Oman Across Ages Museum
COX Architects
The "Oman Across Ages" Museum, located in Nizwa, one of the oldest cities in Oman, transports visitors through the nation’s 800-million-year history with the central mission of educating Omani youth about their cultural heritage. The museum was commissioned by the Oman Royal Court Affairs and built by COX Architects, Australia. Completed in 2023, 9 years after the architects won the international invitation to tender, the expressive building seems to issue out of the desert floor, growing into peaks and ridges that reference the surrounding Hajar Mountains.
A series of angular, geometric structures arise out of the ground from south to north that house galleries, a library, an auditorium, cafés, social amenities and research spaces.
External sculptural visuals echoing the dramatic outline of the Hajar Mountains correlate with the succession of spatialities and sensations to be experienced inside: walking northwards through the building, spaces become wider and higher as you approach the renaissance gallery, the building’s most celebratory place.
The "Oman Across Ages" Museum aims to document the country past and present and seeks to strengthen the ties Omani youth have with their cultural heritage. It is a place for interactive research and education on the Omani Renaissance period at the end of the last century in particular. The Museum holds 47,000 books and documents for research purposes and transports visitors through the nation’s 800-million-year history via a series of in-depth hi-tech applications.
© COX Architecture
"Our core ambition was to create an architecture immersed in the history of Oman both in terms of culture and geography. The Hajar Mountains are a raw and beautiful sight," says Steve Woodland, design director at COX Architecture.
The museum’s design incorporates sustainable cooling through an underground mechanical system that draws air through a labyrinth at both day and night, ensuring efficient temperature control. The gallery spaces have an earthen roof system with a further thermal function.
The use of lighter framing solutions reduces the overall quantity of materials embodied in the building frame, the foundations and other supporting elements.
Natural light is used throughout most of the public spaces in the "Oman Across Ages" Museum. Bronze features such as the door handles fitted stand out in terms of their colour and materiality against a setting of brightly polished, daylight-reflectant stone flooring, expansive white ceilings and rocks from the nearby mountains placed in the outer structures.
Copper, bronze and others precious metals accentuate key moments in the building. Oman is historically referred to as the land of copper, which is referenced in the façade of the renaissance gallery with its huge triangular cooper cladding.
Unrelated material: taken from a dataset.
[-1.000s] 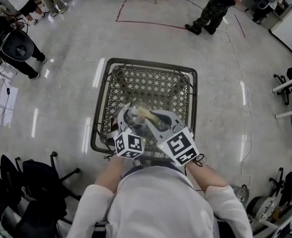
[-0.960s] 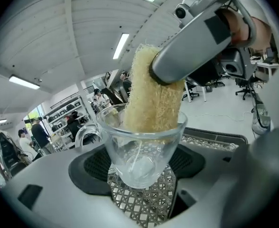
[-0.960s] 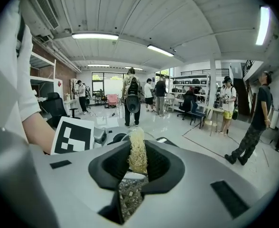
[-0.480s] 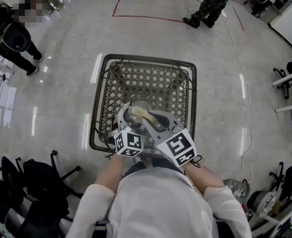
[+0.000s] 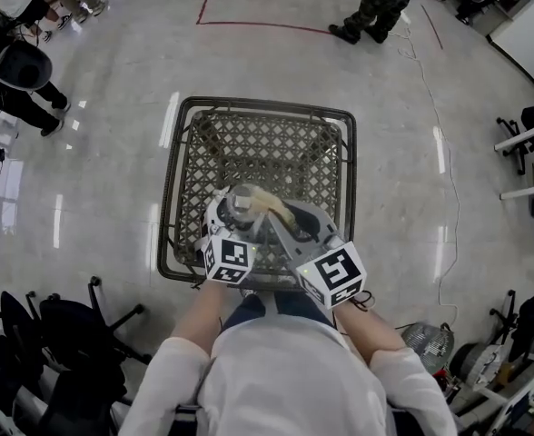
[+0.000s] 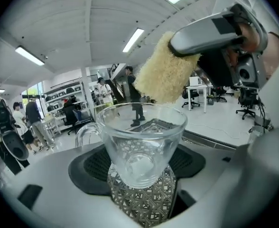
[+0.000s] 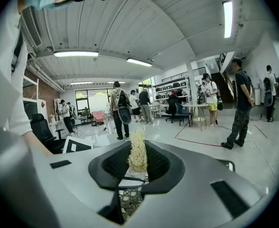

Here, copper and bronze, with their tactile qualities and warm hue, have a contemporary, yet local and historic feel about them. And, in combination with the Museum’s meticulously designed garden architecture, the presence of such precious metals may even constitute a nod in the direction of ornamental decoration. The "Oman Across Ages" Museum is fitted with FSB 1163 lever handles plus FSB pull handles, in bronze for public areas and stainless steel for back offices.
The "Oman Across Ages" Museum hosted over 350,000 visitors from home and abroad in 2023 and, having joined the International Council of Museums, was voted the "World’s Most Beautiful Museum" in 2024.